24/03/05 22:45:00 WARN NativeCodeLoader: Unable to load native-hadoop library for your platform... using builtin-java classes where applicable
24/03/05 22:45:01 WARN Utils: Service 'SparkUI' could not bind on port 4040. Attempting port 4041.


# Types in DataFrame

### Structure types and Structure fields

In [3]:
from pyspark.sql.types import StructType, StructField, IntegerType, StringType, FloatType

name_structure = StructType([
        StructField(name="FirstName", dataType=StringType()),
        StructField(name="LastName", dataType=StringType())
    ])

data_structure = StructType([
    StructField(name="_id", dataType=IntegerType()),
    StructField(name="Name", dataType = name_structure),
    StructField(name="Salary", dataType=FloatType())
])

data = [
    [1, ('sai', 'pawan'), 200.4],
    [2, ('D', 'pawan'), 2231324.0]
]

df = spark.createDataFrame(data, data_structure)
df.show()
df.printSchema()


+---+------------+---------+
|_id|        Name|   Salary|
+---+------------+---------+
|  1|{sai, pawan}|    200.4|
|  2|  {D, pawan}|2231324.0|
+---+------------+---------+

root
 |-- _id: integer (nullable = true)
 |-- Name: struct (nullable = true)
 |    |-- FirstName: string (nullable = true)
 |    |-- LastName: string (nullable = true)
 |-- Salary: float (nullable = true)



In [3]:
from pyspark.sql.types import ArrayType
from pyspark.sql.types import StructType, StructField, IntegerType, StringType, FloatType

data_structure = StructType([
    StructField(name="_id", dataType=IntegerType()),
    StructField(name="Scores", dataType=ArrayType(elementType=IntegerType())),
])

data = [
    [1, (20, 40, 50)],
    [2, (10, 51)]
]

df = spark.createDataFrame(data, data_structure)

df.show()

df.printSchema()

+---+------------+
|_id|      Scores|
+---+------------+
|  1|[20, 40, 50]|
|  2|    [10, 51]|
+---+------------+

root
 |-- _id: integer (nullable = true)
 |-- Scores: array (nullable = true)
 |    |-- element: integer (containsNull = true)
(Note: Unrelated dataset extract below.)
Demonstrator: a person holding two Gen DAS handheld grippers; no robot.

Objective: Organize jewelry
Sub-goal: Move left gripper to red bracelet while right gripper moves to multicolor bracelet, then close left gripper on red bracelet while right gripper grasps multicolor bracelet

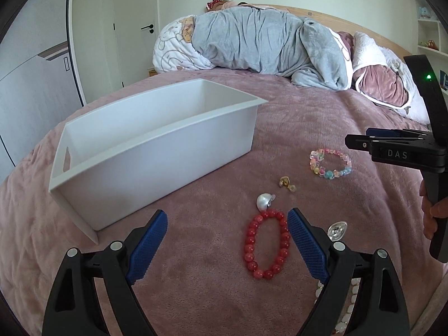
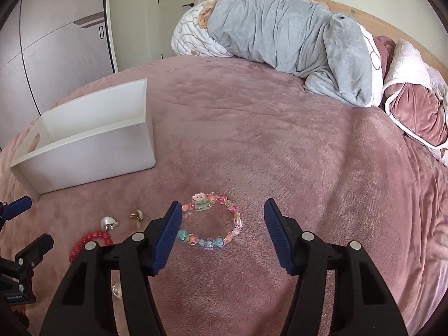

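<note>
Left wrist view: the left gripper [image 1: 226, 221] hangs low over the pink bedspread [image 1: 308, 117] with its blue-padded fingers spread wide and nothing between the pads. A red bead bracelet [image 1: 266, 243] lies flat on the bedspread between the two fingertips, closer to the right-hand finger. A silver shell-shaped piece [image 1: 264, 201] touches the bracelet's far end; a small gold piece [image 1: 285, 183] lies just beyond it. A clear faceted piece [image 1: 337, 229] sits beside the right-hand finger, and a string of white beads [image 1: 348, 305] shows partly behind that finger. A white open-topped box [image 1: 156, 151] stands on the bedspread to the left of the jewelry, toward the bed's left edge; no item shows inside it.

Right wrist view: the right gripper [image 2: 222, 212] is likewise wide open and holds nothing. A pastel bead bracelet [image 2: 211, 221] lies on the bedspread between its fingertips, nearer the left-hand finger. The box [image 2: 84, 137] stands well to the left. A rolled grey blanket [image 2: 280, 30] and pillows [image 2: 414, 106] lie along the head of the bed.
</note>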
### Some operation on df using withColumn function for creating or experimenting with arrays.

In [4]:
from pyspark.sql.functions import col, array, array_append

# get the 1st element in above created array as a seperate column.

df.withColumn('First Array element', col=df.Scores[0]).show()
# This can also be done by
df.withColumn('First Array element', col=col('Scores')[0]).show()

# add the salary to the Socres column's 1st index and name the new column as Numbers
df.withColumn("numbers", col= array(col('Scores')[0], col('Salary'))).show()

# add the salary to the Socres arry and name the new column as Numbers
df.withColumn("numbers", col= array_append(col('Scores'), col('Salary'))).show()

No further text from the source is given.